Armed with pink boxing gloves, the woman on the white T-shirt appears to pack quite a punch.
"Fight Like A Girl," the shirt says, a reference to beating breast cancer.
If the face looks familiar, it's because it is. It belongs to Paula O'Neil, Pasco County's clerk of the circuit court. Visit www.pascoclerk.com and her smiling face pops up there.
O'Neil, 57, who in May announced she had breast cancer, is among the "warriors" in the Pink Army, Florida Hospital's latest campaign to raise awareness of breast cancer and encourage early detection and treatment.

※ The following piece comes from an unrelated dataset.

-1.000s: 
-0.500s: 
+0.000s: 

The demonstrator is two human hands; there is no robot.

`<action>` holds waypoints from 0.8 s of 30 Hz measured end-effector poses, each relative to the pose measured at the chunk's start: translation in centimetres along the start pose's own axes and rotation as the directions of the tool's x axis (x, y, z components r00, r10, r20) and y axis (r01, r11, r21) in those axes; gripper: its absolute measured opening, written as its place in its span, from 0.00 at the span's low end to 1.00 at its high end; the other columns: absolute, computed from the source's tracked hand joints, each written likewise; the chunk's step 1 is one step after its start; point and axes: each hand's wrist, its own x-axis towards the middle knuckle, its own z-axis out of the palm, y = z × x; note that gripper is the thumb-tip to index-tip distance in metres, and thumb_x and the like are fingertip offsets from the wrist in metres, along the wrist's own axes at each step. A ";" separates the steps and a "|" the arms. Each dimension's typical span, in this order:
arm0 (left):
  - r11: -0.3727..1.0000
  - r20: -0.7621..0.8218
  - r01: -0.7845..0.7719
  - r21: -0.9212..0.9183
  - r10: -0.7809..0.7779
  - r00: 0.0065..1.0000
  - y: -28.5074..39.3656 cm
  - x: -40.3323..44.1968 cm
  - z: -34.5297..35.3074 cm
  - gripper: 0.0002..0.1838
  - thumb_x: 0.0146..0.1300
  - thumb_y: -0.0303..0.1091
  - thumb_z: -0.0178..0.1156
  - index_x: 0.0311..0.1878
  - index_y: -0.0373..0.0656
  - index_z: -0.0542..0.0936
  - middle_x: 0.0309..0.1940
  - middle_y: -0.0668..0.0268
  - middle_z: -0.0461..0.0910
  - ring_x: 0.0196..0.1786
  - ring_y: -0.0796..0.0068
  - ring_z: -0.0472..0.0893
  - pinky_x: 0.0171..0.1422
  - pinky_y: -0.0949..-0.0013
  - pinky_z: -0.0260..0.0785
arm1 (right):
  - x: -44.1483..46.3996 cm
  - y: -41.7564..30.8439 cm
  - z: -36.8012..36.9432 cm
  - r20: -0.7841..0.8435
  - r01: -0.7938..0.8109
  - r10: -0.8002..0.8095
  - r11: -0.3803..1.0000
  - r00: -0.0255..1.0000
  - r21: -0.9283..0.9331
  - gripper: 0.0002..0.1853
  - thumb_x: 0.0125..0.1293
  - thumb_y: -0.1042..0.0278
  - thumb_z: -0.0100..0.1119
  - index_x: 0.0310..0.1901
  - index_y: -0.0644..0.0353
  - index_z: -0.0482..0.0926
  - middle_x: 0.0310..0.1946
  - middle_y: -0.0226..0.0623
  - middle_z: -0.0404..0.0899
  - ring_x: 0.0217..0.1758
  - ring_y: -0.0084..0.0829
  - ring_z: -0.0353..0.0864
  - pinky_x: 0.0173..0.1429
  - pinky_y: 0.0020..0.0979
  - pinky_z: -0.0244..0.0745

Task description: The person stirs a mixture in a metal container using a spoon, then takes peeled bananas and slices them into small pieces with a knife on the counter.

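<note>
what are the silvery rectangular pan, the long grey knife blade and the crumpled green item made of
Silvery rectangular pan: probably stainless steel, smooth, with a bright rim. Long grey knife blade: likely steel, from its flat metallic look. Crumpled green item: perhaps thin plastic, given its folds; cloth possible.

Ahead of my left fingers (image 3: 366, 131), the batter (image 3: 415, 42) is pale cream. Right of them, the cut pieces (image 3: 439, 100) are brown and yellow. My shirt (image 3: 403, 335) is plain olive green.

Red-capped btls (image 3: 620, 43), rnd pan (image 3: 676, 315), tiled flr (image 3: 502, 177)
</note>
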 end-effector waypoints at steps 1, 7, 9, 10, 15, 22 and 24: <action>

O'Neil was the keynote speaker at the hospital's recent Women's Health & Wellness Day event at Saddlebrook Resort. Her speech struck a chord with Maureen Moore, communications director for Saint Leo University. She suggested the hospital sell shirts with O'Neil's image to provide mammograms to uninsured, low-income women.
"I was honored they chose me," O'Neil said. "I want to do whatever I can to spread the message about early detection and getting tests done."
O'Neil, whose mother had breast cancer and who was a regular participant in fundraising events, went public with her cancer, announcing it in an email titled "Choosing Happiness."
She picked the Bee Gees' 1977 disco hit Stayin' Alive as her theme song and promised to "fight like a girl and win."
The shirts sell for $12.99 and are available in the hospital gift shop and the Health and Wellness Center Logo Shop or by calling the Foundation office at (813) 929-5497.
The shirts so far have raised about $600 for the mammography fund, according to hospital spokeswoman Tracy Clouser.
"Only about 75 Paula shirts are left," she said. They'll be on sale until Nov. 30 or until they sell out.
In the Pink Army campaign, each "soldier" completes missions to move up the ranks. These missions include things like getting a mammogram, recruiting friends, attending events and throwing a "pink party." Once completed, each mission allows soldiers to get Pink Army rewards.
Those who sign up also get dog tags, which get them discounts at more than 100 retailers including many stores and restaurants at the Shops at Wiregrass. Purchases of Pink Army gear and donations benefit the Florida Hospital Wesley Chapel Center for Women's Health to provide mammograms to underinsured or uninsured women.
O'Neill underwent a mastectomy and a series of chemotherapy treatments. On Oct. 15, she got to take part in a tradition at Moffitt Cancer Center by ringing a large bell after her last chemo session.
"I rang it loud and long," she said.
O'Neil, who continued to work during her treatments and even received the Lady Justice Award from the West Pasco Legal Support Association, said she has one reconstructive surgery remaining.
She was able to save most of her hair through the use of a chilled, insulated cap worn during chemotherapy.
"I'm really in a good place physically," she said. "I'm getting stronger and stronger."